* [INSTRUCTIONS TO FOLLOW]:
A precise repetition of every line below is the required answer.

* [DATASET SECTION]:
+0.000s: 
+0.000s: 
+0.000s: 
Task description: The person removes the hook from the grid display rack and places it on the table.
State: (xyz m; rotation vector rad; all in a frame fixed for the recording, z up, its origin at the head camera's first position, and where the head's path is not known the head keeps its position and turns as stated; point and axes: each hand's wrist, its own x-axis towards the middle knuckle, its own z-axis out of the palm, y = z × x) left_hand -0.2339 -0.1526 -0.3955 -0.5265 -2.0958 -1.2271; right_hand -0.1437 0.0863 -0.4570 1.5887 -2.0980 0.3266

* [FINAL ANSWER]:
+0.000s: 
+0.000s: 
+0.000s: 
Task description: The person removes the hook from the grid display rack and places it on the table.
State: (xyz m; rotation vector rad; all in a frame fixed for the recording, z up, its origin at the head camera's first position, and where the head's path is not known the head keeps its position and turns as stated; point and axes: each hand's wrist, its own x-axis towards the middle knuckle, its own z-axis out of the palm, y = z × x) left_hand -0.2339 -0.1526 -0.3955 -0.5265 -2.0958 -1.2271; right_hand -0.1437 0.0863 -0.4570 1.5887 -2.0980 0.3266

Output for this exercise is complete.